Requirement: In the records below, find the line that contains "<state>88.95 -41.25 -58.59", then transcribe it and every later line exactly, stopping at the final line.

Records from a data source:

# # # # # # #

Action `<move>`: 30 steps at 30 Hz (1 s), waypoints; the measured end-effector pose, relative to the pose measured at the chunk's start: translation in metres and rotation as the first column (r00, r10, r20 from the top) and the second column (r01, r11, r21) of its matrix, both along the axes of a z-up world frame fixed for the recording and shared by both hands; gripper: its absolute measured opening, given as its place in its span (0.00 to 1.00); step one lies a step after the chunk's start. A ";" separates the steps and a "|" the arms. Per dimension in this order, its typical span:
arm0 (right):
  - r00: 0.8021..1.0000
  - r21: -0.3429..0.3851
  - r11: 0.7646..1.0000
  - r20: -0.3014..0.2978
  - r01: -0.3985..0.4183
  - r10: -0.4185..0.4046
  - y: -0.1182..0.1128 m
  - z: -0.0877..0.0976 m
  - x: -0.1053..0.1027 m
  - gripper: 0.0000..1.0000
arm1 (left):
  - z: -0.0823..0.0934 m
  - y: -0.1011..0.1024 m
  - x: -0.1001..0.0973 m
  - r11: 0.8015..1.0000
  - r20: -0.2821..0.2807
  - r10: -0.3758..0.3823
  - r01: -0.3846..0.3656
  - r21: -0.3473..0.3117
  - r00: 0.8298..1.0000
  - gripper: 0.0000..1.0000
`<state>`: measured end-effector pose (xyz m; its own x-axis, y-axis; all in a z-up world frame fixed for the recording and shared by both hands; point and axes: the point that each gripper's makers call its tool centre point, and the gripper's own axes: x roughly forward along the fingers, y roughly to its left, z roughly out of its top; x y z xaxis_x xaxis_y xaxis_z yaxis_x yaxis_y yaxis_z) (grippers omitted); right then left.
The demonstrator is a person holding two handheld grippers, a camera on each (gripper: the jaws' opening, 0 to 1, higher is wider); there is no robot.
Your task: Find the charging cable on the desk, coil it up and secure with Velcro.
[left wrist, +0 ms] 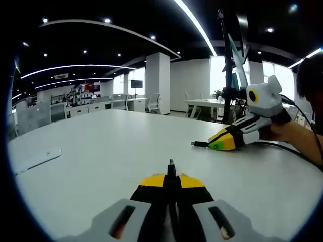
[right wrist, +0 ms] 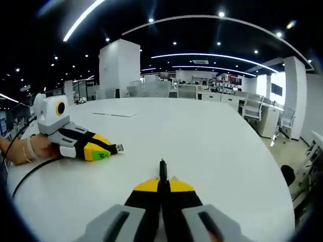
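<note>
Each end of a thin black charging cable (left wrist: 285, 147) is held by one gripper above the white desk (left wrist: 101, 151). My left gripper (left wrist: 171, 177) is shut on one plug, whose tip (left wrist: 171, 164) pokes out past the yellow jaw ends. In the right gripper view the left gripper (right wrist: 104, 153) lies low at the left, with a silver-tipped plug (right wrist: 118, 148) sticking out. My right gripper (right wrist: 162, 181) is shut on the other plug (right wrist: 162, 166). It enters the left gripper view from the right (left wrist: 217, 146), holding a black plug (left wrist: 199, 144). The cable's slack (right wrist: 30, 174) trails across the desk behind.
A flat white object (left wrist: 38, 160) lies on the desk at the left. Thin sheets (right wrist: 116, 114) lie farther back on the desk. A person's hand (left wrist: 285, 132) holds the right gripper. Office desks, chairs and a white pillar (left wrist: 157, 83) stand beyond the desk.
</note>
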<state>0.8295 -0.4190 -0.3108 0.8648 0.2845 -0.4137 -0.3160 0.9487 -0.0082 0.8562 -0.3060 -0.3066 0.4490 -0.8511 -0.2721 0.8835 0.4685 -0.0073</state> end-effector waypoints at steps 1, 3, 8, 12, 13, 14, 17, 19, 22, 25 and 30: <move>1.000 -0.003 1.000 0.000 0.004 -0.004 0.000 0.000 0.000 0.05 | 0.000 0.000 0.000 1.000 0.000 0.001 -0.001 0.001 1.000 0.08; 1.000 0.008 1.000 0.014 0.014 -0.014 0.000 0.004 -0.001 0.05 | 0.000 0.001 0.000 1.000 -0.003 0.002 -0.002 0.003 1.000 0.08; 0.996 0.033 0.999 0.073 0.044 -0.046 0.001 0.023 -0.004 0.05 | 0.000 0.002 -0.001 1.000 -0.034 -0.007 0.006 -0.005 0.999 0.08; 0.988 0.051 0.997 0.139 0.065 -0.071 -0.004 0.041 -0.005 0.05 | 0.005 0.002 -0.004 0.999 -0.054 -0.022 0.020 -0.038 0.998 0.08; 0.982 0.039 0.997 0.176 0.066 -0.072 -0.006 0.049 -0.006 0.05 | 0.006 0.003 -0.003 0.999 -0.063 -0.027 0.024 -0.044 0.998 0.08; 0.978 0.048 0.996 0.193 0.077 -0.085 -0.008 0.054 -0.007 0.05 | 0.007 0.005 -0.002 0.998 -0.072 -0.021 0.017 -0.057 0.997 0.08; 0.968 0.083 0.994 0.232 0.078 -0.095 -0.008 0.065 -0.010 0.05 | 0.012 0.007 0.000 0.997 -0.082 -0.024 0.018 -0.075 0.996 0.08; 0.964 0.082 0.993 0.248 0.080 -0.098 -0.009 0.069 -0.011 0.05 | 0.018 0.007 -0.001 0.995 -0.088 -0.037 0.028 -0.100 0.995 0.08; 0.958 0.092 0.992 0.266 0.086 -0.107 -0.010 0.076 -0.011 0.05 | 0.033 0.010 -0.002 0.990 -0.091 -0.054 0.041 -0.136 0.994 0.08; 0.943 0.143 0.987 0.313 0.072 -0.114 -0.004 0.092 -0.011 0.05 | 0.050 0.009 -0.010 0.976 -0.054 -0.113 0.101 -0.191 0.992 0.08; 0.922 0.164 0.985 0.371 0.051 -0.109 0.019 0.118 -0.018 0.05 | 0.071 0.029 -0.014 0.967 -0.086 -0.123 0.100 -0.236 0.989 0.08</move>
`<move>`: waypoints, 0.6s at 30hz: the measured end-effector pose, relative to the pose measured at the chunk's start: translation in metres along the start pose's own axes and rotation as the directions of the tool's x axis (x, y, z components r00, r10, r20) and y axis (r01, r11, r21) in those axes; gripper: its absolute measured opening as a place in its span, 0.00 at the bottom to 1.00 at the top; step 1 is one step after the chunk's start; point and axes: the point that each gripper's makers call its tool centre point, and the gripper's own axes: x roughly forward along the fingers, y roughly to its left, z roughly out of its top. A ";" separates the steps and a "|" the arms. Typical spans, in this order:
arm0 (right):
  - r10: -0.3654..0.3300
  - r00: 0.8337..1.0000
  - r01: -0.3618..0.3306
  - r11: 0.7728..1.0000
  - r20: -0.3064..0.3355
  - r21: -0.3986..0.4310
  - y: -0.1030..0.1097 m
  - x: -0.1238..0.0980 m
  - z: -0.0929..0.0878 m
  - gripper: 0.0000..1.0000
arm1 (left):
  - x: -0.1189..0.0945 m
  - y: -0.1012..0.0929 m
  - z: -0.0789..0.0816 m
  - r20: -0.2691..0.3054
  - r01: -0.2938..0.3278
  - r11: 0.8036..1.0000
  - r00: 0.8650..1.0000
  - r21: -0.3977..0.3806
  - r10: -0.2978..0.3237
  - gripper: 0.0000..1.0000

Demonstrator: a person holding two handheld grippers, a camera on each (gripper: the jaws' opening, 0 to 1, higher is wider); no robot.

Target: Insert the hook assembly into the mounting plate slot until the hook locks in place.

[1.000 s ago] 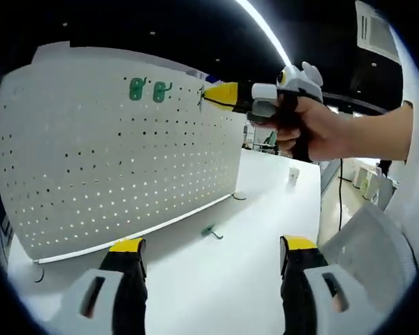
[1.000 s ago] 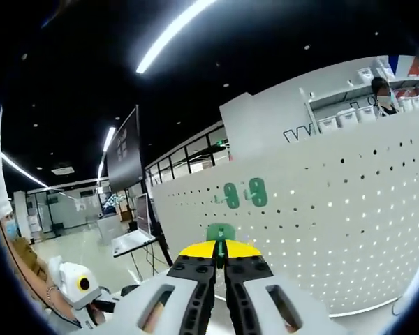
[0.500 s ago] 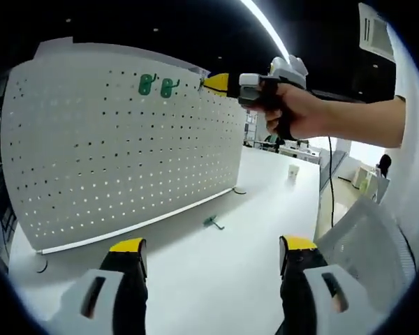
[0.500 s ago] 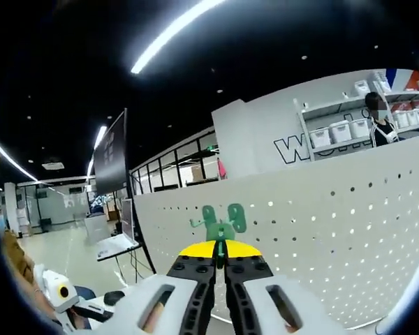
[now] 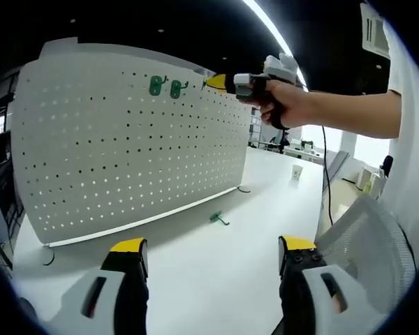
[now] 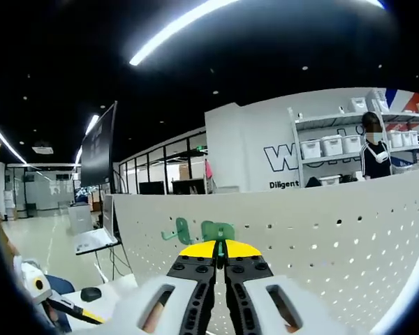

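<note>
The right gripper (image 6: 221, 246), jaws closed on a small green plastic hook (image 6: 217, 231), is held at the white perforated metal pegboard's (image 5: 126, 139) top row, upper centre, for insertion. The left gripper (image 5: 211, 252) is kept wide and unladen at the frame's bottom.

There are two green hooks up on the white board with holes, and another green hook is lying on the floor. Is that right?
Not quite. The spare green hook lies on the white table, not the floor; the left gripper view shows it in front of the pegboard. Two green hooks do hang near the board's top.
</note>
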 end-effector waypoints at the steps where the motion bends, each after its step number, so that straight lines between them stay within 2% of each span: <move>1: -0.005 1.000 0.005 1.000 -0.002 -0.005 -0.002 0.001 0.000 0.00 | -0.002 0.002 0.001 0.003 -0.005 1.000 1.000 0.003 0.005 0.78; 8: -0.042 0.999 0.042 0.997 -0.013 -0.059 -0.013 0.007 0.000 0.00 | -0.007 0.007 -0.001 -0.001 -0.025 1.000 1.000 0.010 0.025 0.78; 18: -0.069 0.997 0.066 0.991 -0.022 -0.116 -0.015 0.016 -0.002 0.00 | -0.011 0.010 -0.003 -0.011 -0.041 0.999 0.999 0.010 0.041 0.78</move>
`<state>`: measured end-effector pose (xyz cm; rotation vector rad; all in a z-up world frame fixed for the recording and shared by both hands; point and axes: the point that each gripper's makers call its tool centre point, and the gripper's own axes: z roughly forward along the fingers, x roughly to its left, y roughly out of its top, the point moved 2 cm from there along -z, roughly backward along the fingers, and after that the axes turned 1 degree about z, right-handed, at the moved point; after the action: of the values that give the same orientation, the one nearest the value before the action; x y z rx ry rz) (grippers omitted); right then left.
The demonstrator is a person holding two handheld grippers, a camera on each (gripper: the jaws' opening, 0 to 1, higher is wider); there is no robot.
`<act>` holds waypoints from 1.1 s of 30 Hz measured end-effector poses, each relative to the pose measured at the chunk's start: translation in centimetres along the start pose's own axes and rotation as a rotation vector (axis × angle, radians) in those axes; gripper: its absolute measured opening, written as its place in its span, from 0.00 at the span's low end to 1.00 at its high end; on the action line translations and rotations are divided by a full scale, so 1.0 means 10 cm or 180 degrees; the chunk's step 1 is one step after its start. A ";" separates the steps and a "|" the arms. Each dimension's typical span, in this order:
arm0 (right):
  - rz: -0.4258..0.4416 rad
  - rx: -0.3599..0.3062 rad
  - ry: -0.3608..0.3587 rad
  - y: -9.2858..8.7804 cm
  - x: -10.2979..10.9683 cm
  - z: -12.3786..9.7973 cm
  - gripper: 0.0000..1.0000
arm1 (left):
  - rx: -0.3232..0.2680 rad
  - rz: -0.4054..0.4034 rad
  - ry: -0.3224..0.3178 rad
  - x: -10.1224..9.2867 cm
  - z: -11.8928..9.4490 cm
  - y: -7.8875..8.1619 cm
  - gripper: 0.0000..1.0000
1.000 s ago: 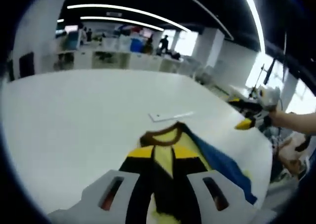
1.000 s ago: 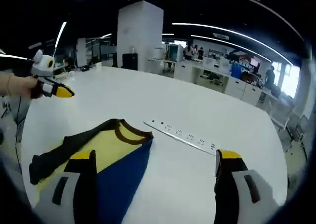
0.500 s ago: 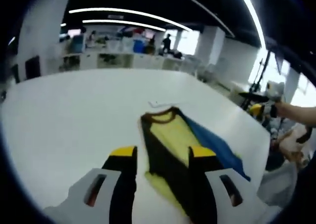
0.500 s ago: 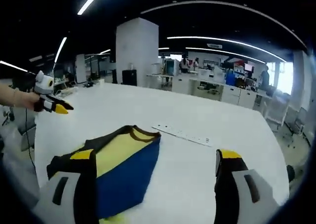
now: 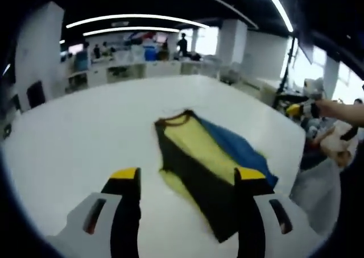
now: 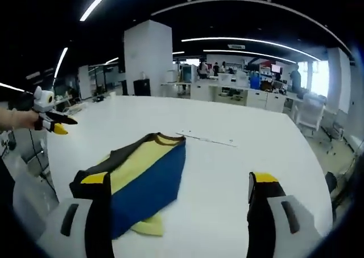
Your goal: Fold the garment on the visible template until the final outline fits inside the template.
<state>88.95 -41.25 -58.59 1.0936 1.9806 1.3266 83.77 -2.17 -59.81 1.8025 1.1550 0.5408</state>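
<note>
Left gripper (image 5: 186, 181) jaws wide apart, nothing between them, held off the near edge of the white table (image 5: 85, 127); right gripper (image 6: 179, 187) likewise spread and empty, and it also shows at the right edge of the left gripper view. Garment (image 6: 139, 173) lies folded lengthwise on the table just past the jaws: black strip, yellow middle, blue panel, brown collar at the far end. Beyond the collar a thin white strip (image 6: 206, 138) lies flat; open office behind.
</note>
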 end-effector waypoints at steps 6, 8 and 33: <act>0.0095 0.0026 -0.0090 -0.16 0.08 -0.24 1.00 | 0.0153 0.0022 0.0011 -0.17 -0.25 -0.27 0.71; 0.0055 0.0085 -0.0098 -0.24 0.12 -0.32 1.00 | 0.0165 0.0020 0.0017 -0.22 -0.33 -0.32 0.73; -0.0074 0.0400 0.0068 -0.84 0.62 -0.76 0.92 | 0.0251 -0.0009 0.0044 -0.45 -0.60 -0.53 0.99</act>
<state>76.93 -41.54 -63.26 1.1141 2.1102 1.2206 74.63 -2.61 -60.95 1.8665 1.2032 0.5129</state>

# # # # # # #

Solution to the exercise:
<state>88.95 -41.25 -58.59 1.0936 1.9806 1.3266 83.77 -2.17 -59.81 1.8025 1.1550 0.5408</state>
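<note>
Left gripper (image 5: 186, 181) jaws wide apart, nothing between them, held off the near edge of the white table (image 5: 85, 127); right gripper (image 6: 179, 187) likewise spread and empty, and it also shows at the right edge of the left gripper view. Garment (image 6: 139, 173) lies folded lengthwise on the table just past the jaws: black strip, yellow middle, blue panel, brown collar at the far end. Beyond the collar a thin white strip (image 6: 206, 138) lies flat; open office behind.
</note>
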 end-effector waypoints at steps 6, 8 and 33: <act>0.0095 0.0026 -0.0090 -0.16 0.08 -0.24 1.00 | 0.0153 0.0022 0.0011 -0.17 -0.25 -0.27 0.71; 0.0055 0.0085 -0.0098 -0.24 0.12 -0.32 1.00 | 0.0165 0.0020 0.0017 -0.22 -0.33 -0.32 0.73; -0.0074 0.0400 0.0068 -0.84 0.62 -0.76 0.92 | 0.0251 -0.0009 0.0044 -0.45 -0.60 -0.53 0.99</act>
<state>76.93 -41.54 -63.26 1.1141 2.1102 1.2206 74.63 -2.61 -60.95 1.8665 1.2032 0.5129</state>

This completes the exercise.